El agua parece barata, automática, inagotable. Basta abrir el grifo. Pero en Segovia, como se vio en 2025 con los episodios de turbidez en parte de la red y las restricciones al riego con agua potable por la caída de reservas en Puente Alta, el abastecimiento no es un asunto abstracto. También depende de lo que haga cada hogar.
El Instituto Nacional de Estadística sitúa el consumo medio doméstico en España en 128 litros por habitante y día, con un coste medio de 1,92 euros por metro cúbico en los últimos datos consolidados. Traducido al lenguaje cotidiano: una familia de tres personas que se mueve claramente por encima de los 11 o 12 metros cúbicos al mes debería revisar hábitos y posibles pérdidas.
El Ministerio para la Transición Ecológica recuerda que un grifo que gotea puede perder unos 30 litros al día, y recomienda comprobar posibles pérdidas en la cisterna con unas gotas de colorante alimentario. Si el agua del inodoro se tiñe sin tirar de la cadena, hay fuga. Otra prueba sencilla consiste en mirar el contador antes de acostarse y volver a revisarlo varias horas después sin haber usado agua: si se ha movido, algo falla.

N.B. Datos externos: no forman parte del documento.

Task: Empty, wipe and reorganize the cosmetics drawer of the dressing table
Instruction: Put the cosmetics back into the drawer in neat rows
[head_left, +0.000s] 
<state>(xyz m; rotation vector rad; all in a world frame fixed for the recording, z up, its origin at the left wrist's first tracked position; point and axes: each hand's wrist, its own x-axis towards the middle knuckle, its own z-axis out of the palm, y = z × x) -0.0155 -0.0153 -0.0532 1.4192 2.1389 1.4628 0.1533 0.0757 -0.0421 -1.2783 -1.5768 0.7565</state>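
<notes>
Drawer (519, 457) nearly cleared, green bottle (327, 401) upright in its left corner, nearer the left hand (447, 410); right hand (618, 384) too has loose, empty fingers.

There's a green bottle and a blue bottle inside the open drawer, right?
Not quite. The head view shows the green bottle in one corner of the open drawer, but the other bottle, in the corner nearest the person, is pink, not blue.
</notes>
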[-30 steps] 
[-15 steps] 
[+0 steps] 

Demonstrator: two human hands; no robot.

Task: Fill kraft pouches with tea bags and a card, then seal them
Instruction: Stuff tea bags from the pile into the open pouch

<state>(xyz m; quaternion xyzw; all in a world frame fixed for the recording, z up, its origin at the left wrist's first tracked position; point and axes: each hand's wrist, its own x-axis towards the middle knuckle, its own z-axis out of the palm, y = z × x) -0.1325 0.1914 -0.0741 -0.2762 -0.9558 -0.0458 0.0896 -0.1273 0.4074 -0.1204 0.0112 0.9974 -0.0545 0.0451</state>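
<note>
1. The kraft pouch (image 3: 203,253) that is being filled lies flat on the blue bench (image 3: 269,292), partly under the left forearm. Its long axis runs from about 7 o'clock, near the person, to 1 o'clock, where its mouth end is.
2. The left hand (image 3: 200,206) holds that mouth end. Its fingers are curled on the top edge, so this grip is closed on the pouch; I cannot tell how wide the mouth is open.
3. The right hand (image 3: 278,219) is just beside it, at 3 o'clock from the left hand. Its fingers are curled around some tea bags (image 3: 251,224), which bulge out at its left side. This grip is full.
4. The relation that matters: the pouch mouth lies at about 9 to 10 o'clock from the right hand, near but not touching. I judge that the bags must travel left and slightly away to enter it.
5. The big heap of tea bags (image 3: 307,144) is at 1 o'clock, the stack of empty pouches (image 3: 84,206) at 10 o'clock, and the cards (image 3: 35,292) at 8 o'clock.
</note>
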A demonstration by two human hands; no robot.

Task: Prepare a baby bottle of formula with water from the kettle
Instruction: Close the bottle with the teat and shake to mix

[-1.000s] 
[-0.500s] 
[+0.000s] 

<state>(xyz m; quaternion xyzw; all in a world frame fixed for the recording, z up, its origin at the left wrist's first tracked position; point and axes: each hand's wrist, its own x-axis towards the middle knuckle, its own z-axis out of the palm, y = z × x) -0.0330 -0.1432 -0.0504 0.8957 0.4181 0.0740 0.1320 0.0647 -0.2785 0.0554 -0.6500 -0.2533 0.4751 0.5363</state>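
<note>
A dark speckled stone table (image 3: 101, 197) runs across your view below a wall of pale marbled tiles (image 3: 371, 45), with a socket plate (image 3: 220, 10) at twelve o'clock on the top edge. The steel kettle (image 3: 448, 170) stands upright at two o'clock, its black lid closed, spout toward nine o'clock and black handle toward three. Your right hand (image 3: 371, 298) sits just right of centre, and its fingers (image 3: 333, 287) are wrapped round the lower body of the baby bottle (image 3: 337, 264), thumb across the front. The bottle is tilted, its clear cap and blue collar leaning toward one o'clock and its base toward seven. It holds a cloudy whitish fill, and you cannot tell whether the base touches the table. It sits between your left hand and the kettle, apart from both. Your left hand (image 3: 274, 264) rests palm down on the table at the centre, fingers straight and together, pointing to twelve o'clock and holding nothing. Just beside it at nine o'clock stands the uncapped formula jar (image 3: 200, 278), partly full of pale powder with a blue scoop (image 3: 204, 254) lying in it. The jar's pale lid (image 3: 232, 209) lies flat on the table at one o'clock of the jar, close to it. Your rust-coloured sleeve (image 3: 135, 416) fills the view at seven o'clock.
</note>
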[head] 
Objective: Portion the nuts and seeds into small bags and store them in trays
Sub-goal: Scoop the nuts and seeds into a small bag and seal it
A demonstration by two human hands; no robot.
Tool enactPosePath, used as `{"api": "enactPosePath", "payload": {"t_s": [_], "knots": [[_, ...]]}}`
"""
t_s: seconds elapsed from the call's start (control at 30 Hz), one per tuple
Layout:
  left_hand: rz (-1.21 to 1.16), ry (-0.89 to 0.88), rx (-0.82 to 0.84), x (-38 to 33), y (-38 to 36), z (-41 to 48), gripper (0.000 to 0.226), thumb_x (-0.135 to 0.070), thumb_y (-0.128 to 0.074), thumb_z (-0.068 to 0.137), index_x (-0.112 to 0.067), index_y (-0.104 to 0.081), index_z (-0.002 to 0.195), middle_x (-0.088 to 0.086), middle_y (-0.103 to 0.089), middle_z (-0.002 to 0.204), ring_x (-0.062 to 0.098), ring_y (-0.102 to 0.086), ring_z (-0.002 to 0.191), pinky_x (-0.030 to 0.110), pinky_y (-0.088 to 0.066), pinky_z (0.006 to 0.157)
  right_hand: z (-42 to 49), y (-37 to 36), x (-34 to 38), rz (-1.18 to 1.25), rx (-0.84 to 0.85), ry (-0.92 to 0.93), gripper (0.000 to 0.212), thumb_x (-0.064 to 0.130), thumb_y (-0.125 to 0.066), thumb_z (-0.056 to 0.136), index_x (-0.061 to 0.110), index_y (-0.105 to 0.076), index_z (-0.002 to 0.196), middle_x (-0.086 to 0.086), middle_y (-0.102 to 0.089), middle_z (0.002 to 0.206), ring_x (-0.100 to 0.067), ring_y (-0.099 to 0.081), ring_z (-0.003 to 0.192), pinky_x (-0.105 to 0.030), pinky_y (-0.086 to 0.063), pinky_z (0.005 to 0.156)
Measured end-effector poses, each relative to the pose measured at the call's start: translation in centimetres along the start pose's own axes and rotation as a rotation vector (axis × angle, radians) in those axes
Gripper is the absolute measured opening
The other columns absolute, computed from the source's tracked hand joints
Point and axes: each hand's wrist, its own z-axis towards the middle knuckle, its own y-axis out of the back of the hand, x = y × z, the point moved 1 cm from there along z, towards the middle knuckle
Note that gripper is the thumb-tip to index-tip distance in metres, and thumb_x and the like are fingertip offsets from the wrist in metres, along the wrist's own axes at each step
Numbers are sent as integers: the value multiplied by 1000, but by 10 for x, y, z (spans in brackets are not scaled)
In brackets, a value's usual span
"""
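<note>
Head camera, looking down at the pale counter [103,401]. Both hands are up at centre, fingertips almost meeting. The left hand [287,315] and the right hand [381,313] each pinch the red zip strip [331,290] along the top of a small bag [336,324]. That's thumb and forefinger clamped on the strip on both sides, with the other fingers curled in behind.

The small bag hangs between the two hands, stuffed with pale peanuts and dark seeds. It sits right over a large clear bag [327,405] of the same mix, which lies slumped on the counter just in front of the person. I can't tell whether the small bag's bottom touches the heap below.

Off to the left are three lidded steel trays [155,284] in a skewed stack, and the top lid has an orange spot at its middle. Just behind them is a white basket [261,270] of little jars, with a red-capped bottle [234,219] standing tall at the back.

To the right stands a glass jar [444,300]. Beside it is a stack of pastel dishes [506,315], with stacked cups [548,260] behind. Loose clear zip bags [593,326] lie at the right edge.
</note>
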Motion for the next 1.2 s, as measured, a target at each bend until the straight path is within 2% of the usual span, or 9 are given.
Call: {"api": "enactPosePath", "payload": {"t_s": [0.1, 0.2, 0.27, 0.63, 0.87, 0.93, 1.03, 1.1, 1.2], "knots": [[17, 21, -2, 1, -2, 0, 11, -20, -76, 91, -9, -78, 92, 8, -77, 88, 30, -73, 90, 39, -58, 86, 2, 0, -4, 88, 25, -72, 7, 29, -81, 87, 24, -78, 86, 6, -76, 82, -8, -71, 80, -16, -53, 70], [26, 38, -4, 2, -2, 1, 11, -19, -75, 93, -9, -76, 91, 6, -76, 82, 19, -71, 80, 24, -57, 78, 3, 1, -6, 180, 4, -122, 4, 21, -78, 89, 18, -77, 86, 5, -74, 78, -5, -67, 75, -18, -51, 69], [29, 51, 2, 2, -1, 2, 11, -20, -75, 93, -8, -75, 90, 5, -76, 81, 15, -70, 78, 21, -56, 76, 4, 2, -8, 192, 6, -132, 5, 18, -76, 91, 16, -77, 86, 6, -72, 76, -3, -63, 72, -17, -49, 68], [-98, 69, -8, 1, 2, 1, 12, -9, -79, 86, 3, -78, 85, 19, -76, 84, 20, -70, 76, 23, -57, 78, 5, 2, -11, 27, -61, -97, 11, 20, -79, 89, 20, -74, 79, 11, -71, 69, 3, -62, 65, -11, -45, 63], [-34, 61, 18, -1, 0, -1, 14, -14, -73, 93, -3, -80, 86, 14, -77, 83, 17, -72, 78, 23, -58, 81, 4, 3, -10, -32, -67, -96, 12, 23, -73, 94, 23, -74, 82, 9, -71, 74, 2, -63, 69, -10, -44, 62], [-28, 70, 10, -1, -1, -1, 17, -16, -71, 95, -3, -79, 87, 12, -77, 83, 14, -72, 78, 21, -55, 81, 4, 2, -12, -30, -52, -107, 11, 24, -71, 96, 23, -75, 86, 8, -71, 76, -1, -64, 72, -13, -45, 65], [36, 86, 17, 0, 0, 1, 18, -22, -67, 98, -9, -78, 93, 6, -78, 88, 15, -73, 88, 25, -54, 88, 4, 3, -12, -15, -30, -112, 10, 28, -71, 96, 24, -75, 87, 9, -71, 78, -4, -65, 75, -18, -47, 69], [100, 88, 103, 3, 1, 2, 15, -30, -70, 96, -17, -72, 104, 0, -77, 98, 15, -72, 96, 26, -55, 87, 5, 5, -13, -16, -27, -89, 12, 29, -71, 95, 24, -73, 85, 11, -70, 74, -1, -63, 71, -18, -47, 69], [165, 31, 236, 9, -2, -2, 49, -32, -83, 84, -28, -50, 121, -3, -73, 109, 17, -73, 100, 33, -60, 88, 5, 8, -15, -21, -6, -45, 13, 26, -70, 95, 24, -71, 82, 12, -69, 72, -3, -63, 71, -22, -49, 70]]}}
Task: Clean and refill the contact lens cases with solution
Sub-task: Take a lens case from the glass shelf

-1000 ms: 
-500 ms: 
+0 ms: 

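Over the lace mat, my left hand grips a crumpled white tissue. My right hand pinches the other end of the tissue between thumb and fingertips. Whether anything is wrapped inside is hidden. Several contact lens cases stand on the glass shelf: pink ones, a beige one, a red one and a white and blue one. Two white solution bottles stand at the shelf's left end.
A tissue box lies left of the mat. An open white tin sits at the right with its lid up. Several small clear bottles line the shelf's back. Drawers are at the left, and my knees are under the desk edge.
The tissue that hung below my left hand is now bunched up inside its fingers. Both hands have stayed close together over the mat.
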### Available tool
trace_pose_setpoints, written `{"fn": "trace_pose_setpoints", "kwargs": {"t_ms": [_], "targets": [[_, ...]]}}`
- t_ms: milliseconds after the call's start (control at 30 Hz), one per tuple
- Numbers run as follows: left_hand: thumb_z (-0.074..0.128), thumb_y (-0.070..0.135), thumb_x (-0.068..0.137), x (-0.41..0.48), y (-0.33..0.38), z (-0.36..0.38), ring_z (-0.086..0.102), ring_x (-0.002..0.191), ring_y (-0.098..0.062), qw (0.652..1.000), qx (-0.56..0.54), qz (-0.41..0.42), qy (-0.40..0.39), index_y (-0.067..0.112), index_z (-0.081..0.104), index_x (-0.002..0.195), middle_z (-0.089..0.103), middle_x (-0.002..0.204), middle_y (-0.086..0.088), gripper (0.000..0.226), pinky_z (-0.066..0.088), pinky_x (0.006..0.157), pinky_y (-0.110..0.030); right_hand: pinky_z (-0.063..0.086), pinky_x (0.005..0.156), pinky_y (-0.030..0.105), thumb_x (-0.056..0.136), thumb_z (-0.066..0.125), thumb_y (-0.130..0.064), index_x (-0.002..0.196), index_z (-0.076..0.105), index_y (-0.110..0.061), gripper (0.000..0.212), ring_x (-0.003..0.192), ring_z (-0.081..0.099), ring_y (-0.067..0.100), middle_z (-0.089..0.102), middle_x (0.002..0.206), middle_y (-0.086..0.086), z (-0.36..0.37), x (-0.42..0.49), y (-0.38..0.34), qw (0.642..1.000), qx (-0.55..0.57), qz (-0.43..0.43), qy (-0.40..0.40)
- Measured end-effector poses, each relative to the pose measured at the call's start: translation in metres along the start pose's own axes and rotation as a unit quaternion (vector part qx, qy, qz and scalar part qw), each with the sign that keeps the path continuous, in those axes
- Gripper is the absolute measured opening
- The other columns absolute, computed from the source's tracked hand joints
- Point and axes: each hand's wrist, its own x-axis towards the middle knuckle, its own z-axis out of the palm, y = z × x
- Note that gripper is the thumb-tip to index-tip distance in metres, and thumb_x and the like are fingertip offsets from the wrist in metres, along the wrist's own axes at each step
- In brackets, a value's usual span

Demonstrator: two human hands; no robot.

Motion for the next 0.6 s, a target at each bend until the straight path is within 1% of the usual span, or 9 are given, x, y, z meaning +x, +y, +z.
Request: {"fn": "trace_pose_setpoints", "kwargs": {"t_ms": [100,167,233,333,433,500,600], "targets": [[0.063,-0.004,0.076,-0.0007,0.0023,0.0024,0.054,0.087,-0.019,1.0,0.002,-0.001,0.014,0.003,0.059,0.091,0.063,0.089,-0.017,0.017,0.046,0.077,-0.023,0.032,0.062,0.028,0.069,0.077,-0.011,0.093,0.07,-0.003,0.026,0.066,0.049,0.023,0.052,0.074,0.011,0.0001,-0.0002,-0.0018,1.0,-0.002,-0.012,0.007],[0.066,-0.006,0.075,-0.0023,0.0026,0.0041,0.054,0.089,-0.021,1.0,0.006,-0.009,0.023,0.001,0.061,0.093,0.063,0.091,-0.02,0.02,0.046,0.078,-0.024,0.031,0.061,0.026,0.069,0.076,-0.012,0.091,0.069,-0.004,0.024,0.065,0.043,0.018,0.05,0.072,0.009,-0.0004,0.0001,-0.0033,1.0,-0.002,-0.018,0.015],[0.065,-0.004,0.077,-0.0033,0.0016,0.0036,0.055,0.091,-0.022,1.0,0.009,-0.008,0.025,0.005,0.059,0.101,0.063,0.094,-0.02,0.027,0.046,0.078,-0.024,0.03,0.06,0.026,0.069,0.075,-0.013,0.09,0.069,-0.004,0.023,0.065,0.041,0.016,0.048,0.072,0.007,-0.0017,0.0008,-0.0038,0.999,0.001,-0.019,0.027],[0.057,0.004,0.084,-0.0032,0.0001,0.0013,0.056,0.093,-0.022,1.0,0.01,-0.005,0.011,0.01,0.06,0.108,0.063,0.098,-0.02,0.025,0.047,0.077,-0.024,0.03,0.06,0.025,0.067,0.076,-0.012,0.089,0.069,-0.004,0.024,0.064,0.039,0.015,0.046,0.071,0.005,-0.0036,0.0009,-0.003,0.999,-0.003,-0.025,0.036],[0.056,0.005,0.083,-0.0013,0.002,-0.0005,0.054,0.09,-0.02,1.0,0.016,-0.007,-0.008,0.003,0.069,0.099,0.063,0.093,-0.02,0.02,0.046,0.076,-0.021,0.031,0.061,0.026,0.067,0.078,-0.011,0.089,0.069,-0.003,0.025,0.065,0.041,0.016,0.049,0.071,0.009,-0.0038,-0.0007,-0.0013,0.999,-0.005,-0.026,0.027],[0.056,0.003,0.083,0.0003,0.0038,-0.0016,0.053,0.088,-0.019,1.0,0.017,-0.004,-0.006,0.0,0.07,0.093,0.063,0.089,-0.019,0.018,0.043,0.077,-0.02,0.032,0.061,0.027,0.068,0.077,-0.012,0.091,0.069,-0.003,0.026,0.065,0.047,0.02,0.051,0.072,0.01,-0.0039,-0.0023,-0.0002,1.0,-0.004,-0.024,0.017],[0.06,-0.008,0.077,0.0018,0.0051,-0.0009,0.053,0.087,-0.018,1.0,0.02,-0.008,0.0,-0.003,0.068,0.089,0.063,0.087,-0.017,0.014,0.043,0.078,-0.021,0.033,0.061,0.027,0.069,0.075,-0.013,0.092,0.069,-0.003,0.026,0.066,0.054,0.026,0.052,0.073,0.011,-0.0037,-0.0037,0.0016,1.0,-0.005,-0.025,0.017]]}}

También conviene mirar dónde está el mayor margen de ahorro. No suele estar en gestos mínimos, sino en ducha, cisterna y electrodomésticos. El IDAE estima que un grifo abierto consume en torno a 6 litros por minuto y una ducha alrededor de 10 litros por minuto. Reducir solo dos minutos cada ducha en una vivienda de tres personas puede ahorrar cientos de litros a la semana. Poner lavadora y lavavajillas con carga completa y reparar una cisterna defectuosa tiene mucho más efecto que las recomendaciones simbólicas. Otro punto clave es aprender a leer la factura. En Segovia, la ordenanza municipal distingue una cuota fija de servicio y una parte variable según el consumo medido por contador. La pregunta esencial no es solo cuánto se paga, sino cuántos metros cúbicos se han consumido respecto al recibo anterior. Si la factura sube mucho y los hábitos no han cambiado, antes de culpar al precio conviene sospechar de una fuga o de un consumo anómalo.
Y queda una última duda habitual: si el agua del grifo es buena. Para eso existe el SINAC, el sistema público de información sanitaria sobre agua de consumo. Salvo aviso expreso de Ayuntamiento o Sanidad, el agua declarada apta puede consumirse con normalidad. En una ciudad que ha comprobado que el sistema puede sufrir tensiones puntuales, ahorrar agua no es solo una consigna ambiental: es una forma sensata de cuidar un recurso esencial.